Ils étaient attendus vendredi soir au Liban, où l'annonce de leur libération avait été fêtée par leurs proches (photo). Mais les otages libanais enlevés le 22 mai dans le nord de la Syrie sont toujours aux mains de leurs ravisseurs.
L’annonce de leur libération vendredi 25 mai avait été célébrée par des feux d’artifice dans la banlieue sud de Beyrouth, bastion chiite de la capitale libanaise. Mais les onze otages libanais ne sont jamais arrivés à l’aéroport de Beyrouth où les attendaient leurs familles accompagnées de ministres et de dignitaires religieux. Et pour cause, ils sont toujours en Syrie, où ils ont été enlevés le 22 mai dans la province d'Alep, dans le nord du pays. Un rapt qui n’a toujours pas été revendiqué officiellement.
Pourtant le dénouement heureux de cette affaire avait été annoncé par le gouvernement libanais, confirmé par le Hezbollah ainsi que par les autorités turques qui affirmaient que les otages étaient désormais sur leur territoire. Le leader du parti chiite, Hassan Nasrallah, avait même, fait rare, remercié publiquement son rival politique Saad Hariri, qui devait rapatrier les otages à bord de son avion personnel, via la Turquie.
Zones d’ombre
Cette confusion totale qui a consterné les familles des captifs a facilité la propagation de rumeurs et d’informations erronées. À plusieurs reprises, des responsables politiques de haut rang ont été obligés de démentir les nouvelles faisant état de l’exécution des otages chiites par leurs ravisseurs sunnites. D’aucuns au Liban craignent un dénouement tragique, qui envenimerait une situation déjà tendue dans un pays en proie à des tensions confessionnelles entre chiites et sunnites sur fond de crise syrienne. Les principaux partis chiites, le Hezbollah et Amal, ont d’ailleurs multiplié les appels au calme et enjoint leurs partisans de ne pas descendre dans les rues pour manifester leur colère. Du moins tant que Beyrouth et Ankara assurent que les otages "sont en très bonne santé" et que la situation reste incertaine.
Pélerins chiites ou membres du Hezbollah ?
Toutefois, Houssam Awwak, un général syrien rebelle, a donné du crédit aux nombreuses rumeurs faisant état de la présence de membres du Hezbollah parmi les otages. Interrogé le 27 mai par
la télévision libanaise LBCI, le chef du Rassemblement des officiers libres opposés au régime de Bachar al-Assad a affirmé que pas moins de cinq cadres importants du parti chiite étaient aux mains des ravisseurs. Selon lui, le bus transportant les pèlerins a attiré l’attention des ravisseurs, qui appartiennent à la Brigade des martyrs de la révolution "que ne reconnaît pas l’ASL", en raison de ses arrêts fréquents devant des positions rebelles.

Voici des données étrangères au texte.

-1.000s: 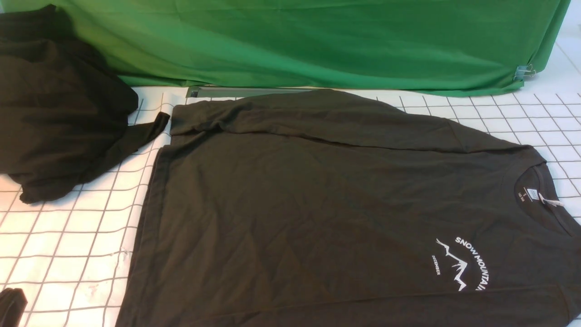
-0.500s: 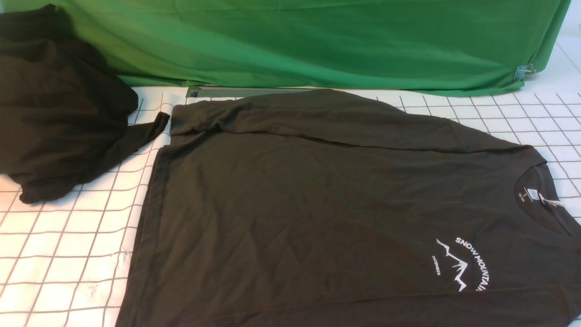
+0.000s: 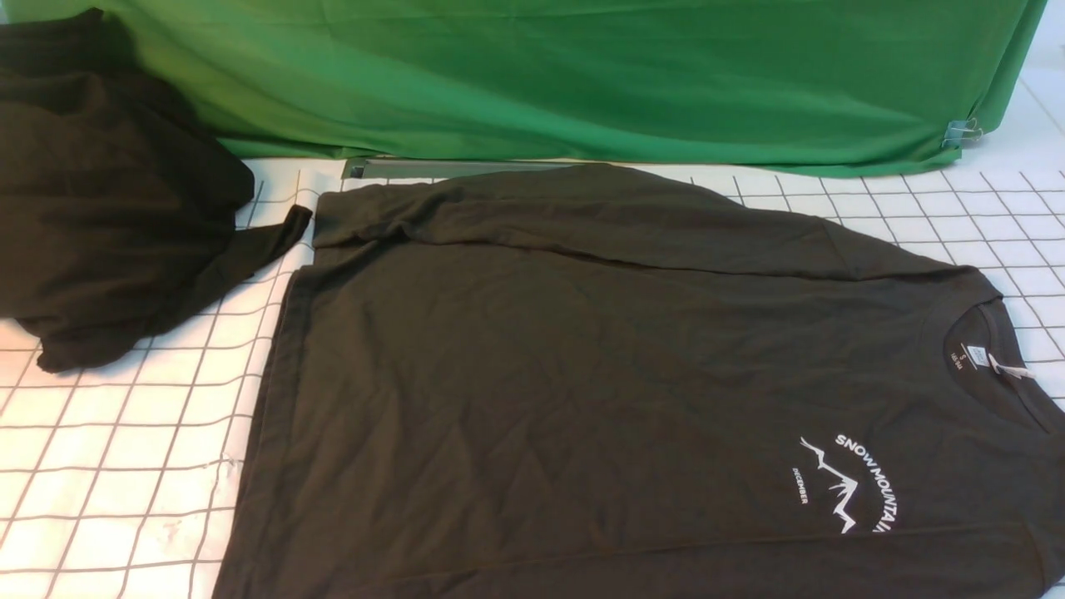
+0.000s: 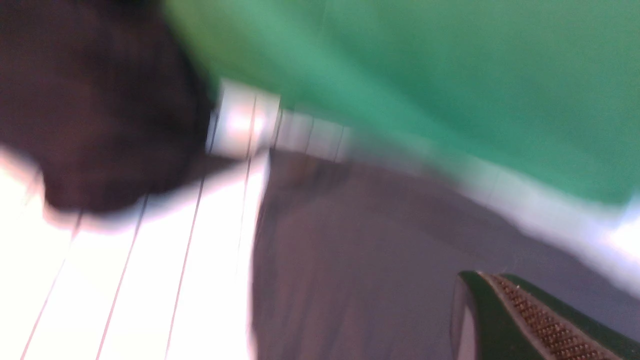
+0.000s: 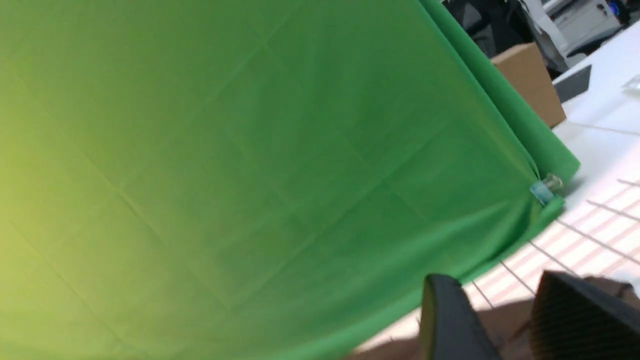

De son côté, le journal "L’Orient-Le Jour", citant "une source bien informée", affirme que parmi ces cinq personnes se trouve un élément "très bien connu pour servir de lien entre Damas et Téhéran et pour entraîner les chabbiha syriens [milices pro-gouvernementales ndlr]". Des affirmations rejetées en bloc par le parti de Hassan Nasrallah, allié de Damas et souvent accusé par l’opposition syrienne de participer à la répression en Syrie. Le Hezbollah a même publié un communiqué pour nier le fait que "ni le neveu de Sayyed Nasrallah, ni aucun de ses proches" ne font partie des captifs.
Partie d’échec
Cet imbroglio politico-diplomatique risque de prolonger la détention des otages, selon le chef démissionnaire du Conseil national syrien (CNS), Bourhan Ghalioun. "Les choses ne sont pas claires et il se peut qu’il n’y ait pas de libération dans les prochaines heures", a-t-il déclaré le 27 mai au cours d’une conférence de presse à Istanbul. Outre le soupçon qui pèse sur l’identité réelle des otages, "qui s’il se confirme pourrait compromettre la libération de l’ensemble des otages" juge un ancien député libanais contacté par FRANCE 24, la multiplicité des intermédiaires constitue un autre obstacle de taille.
"Comme souvent au Moyen-Orient, il s’agit d’une partie d’échec qui oppose non pas deux joueurs, mais plusieurs, résume sous couvert d’anonymat un haut fonctionnaire libanais proche des dossiers sécuritaires, contacté par FRANCE 24. Cette affaire implique d’une part le régime syrien et les rebelles, et d’autre part les Turcs et la classe politique libanaise, qui veulent chacun de leur côté apparaître comme les libérateurs." Et de conclure : "En essayant de tirer la couverture vers elle, chaque partie tend à compliquer l’affaire, à retarder la libération des otages et faire monter les enchères".